Location plays a significant role in the types of expenses you can expect–and therefore should save for in advance. For instance, do you encounter a lot of foot traffic due to proximity to other businesses or events? Do local features or weather play a role in how people access your location? Do you or your employees have particular needs in order to fulfill duties related to your business’ product or service? Knowing the patterns of how your space is situated and used will help you account for natural wear and tear, and a proactive savings strategy will help alleviate the weight of these costs when they arise. 

Though “wear and tear” may look quite different for online businesses, there are similar concerns that ecommerce merchants will encounter nonetheless. You can expect to incur costs for setting up and maintaining your website, but what about adding new features or redoing your branding? What about when your online sales platform begins to feel clunky or unsafe for your customers and needs an update? These upgrades may add up to a significant investment that you should anticipate making every so often. 

In Case of Emergency

Repairs and renovations are certainly big-ticket items for the average business, but can often be planned for in advance. What about those issues that are unexpected? If you or a family member are sick, lose a high volume of your product due to malfunction or supply chain issues, or you experience a weather-related emergency, how will you cover the costs?

It’s a business rule of thumb to keep three to six months worth of funds saved in case of just such complications. Though this may not be sufficient to handle all problems that come your way as a business owner, you should be able to rely on your strong savings habits (e.g., 10% of your monthly intake) to provide some peace of mind during times of uncertainty.

When There’s Room to Grow

The entrepreneurial spirit that got you into business in the first place is rarely satisfied with mere success. Your savings budget should hold space for continuing to dream big, whether that means growing your team, adding a new line of products, or expanding to a new location. It’s wise to think about this next chapter of your business journey as another new start and save for all of the potential setbacks that may come with this extension of your venture. 

Though you may use part of what you’ve saved to increase your operations, it’s also normal for businesses to go beyond their liquid savings and seek financing from a trusted lender. Saving and earning interest towards future business goals will prove your viability as a “good investment” to lenders and may even earn you a better rate on what you borrow.
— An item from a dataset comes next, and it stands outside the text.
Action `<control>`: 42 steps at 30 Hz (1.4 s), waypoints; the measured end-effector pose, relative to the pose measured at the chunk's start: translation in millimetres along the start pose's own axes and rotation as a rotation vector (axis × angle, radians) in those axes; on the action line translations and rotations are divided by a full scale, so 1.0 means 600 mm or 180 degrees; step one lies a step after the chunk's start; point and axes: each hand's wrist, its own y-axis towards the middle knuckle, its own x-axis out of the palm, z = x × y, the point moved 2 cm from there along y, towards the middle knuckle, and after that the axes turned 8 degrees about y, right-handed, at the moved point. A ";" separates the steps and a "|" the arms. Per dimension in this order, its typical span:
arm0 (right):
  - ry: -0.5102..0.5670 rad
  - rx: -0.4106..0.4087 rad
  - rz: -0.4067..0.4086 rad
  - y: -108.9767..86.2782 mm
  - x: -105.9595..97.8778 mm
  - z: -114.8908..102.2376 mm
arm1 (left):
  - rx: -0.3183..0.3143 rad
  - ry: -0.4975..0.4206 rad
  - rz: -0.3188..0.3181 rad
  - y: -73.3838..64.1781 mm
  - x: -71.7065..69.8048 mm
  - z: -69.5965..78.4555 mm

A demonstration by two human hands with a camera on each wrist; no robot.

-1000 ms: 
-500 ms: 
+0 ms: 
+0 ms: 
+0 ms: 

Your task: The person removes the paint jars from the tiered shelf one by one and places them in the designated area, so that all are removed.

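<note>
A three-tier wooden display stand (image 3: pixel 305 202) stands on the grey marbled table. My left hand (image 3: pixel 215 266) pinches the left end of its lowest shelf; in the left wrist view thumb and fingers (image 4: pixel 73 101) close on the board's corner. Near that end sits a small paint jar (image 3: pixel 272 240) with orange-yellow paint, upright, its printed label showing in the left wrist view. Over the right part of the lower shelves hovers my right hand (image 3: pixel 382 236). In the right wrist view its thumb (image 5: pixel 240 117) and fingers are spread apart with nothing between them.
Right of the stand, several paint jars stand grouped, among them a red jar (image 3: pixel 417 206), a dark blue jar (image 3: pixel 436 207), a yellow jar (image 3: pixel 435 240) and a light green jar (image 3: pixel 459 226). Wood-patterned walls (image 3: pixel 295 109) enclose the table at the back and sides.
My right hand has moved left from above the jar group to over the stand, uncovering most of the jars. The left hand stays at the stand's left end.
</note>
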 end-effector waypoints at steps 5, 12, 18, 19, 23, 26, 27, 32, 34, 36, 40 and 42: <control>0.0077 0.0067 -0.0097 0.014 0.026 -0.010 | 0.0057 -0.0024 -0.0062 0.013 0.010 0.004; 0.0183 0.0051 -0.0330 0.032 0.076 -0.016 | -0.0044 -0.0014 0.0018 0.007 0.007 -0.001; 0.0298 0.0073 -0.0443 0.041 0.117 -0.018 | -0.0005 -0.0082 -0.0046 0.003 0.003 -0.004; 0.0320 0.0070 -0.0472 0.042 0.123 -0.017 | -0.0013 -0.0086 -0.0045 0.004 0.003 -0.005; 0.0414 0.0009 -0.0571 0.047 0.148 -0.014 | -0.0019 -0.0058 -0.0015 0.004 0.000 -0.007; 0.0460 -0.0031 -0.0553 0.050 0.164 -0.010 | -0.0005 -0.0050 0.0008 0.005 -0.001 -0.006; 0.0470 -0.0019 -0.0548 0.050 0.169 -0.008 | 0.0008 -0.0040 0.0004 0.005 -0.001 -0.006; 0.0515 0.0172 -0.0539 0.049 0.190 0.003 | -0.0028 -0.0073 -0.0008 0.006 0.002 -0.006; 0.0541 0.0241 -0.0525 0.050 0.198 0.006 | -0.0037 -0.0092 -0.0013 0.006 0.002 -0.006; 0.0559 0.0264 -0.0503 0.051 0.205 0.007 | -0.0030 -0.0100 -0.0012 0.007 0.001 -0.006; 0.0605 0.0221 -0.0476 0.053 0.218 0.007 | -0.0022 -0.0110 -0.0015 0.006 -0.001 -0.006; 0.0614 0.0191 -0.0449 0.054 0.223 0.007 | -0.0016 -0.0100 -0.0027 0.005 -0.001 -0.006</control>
Don’t Discount the Value of a Business Savings Account

Owning your own business can be a pathway to personal satisfaction and financial prosperity. When your business is thriving, it’s easy to coast on your cash flow and put off a savings strategy. The savvy business owner, however, is diligent about budgeting for sunny days and rainy days alike. 

Safeguard what’s most important to you in your business by utilizing a savings strategy that hopes for the best and protects for the worst. A business savings account is easy to set up, built to benefit you in the long term, and keeps your emergency funds accessible at a moment’s notice. Building a healthy mindset around including a savings account in your business budget will certainly pay dividends.